Sunday, Dec. 03, 2006

Bring Back the T. Rex

By Lev Grossman

Next (HarperCollins; 433 pages) is Michael Crichton's 15th novel, and I can't say for sure that it's his worst, but I can say for sure that it's the worst I've read, and I've read a bunch. And that includes his last book, State of Fear, in which he attempted to frighten us with the idea that global warming is not actually happening but is instead a hoax staged by a shadowy network of overzealous environmentalists. Boo!

Of course, Crichton's ambition is never merely to scare us. The Crichtonian view of humanity is that we're all a bunch of overeager meddlers, so high on greed and curiosity that we can't resist trifling with complex systems (you know--DNA, nanotechnology, alien spheres, Japan) in the name of progress, which then turn around and bite us, often literally. This view is not necessarily incorrect, and Crichton has expressed it in some first-rate, even prescient, works of genre fiction, notably Congo and Jurassic Park. (Crichton is in real life famously tall--he's usually reported as 6 ft. 9 in.--and one wonders if that helps him see what's coming ahead of the rest of us.)
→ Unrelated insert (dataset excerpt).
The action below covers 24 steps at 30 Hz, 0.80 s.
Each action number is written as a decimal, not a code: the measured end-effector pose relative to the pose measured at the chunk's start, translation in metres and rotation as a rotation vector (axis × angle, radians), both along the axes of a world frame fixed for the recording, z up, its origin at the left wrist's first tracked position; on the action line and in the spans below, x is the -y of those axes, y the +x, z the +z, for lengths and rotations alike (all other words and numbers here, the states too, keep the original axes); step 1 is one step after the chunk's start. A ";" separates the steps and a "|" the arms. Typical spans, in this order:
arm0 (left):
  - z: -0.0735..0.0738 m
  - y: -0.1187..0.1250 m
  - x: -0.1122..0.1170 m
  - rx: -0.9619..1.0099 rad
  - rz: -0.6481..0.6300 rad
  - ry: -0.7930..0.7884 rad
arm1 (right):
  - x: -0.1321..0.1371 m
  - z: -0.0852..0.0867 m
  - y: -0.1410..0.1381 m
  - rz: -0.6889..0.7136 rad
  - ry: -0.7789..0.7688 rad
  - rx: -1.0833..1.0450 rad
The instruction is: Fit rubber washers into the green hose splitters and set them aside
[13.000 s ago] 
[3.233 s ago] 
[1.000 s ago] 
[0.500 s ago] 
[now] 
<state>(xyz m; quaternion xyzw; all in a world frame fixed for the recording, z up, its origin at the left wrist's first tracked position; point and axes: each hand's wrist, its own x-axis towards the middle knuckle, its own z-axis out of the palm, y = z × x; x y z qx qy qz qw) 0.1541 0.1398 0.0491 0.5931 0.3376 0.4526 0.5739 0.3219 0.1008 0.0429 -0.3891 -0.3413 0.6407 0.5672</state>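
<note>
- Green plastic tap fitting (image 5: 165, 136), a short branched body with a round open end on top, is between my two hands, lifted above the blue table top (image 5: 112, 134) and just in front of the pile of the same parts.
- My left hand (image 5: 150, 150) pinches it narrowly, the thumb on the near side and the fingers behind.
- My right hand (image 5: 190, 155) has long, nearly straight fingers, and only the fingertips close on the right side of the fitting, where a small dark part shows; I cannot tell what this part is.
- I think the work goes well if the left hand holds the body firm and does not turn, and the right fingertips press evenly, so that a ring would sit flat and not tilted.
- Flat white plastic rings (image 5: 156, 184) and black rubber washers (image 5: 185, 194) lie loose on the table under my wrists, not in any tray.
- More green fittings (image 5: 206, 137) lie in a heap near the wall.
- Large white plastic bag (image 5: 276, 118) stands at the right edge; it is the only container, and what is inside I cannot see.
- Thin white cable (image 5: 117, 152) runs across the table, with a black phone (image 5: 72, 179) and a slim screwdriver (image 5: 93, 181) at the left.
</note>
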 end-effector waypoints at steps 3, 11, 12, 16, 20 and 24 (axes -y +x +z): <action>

Next may or may not be prescient, but it's definitely bad. It's about--to pick a few examples from its ashtray of half-finished plots--a man who gets treated for cancer and survives, only to find that unscrupulous doctors have patented his family's cancer-resistant cell line and are trying to harvest it by force from his relatives. Also, a scientist who inadvertently crosses his genes with that of a chimp and creates a talking monkey. And some other scientist who comes up with a gene-therapy treatment that makes irresponsible people more mature. Had enough? No? There's a transgenic parrot that does math and quotes old movies. Boo!

These plots are acted out by a large and largely interchangeable cast of characters--Next feels less like a novel than some kind of interminable convention. You can recognize the good guys, who are sober and clear-eyed. You can recognize the bad guys, who are reckless and shortsighted, and if you still don't get it, they're mean to children. The villains here are all people, which is a problem, since Crichton's people are a lot less plausibly human than his dinosaurs, of which there are zero in Next. There's only one authentically chilling moment, when an orangutan peers out of the jungle in Sumatra and swears gutturally at some tourists in Dutch, but it leads nowhere. (And anyway, Crichton is just recycling--or is it cloning?--his own supergorillas from Congo.)

The many plots in Next (and doesn't that title belong to Michael Lewis?) are linked together by a collection of coincidences so haphazard and unbelievable that it's almost shocking to read them under the byline of a novelist as seasoned as Crichton. It's possible he is trying something new here, that he deliberately opted out of his usual central driving plot to present us instead with a panoramic Babel-style view of a whole society gone genetically mad, I tell you, mad. If so, the experiment, like so many he describes, has gone disastrously wrong. This kind of messiness doesn't suit him at all. Crichton's narratives work because they're as gleaming and orderly as nature is frighteningly chaotic. Not that he's wrong: for all I know we may be heading for a transgenic apocalypse. It's just that in literature, unlike in science, being right isn't enough.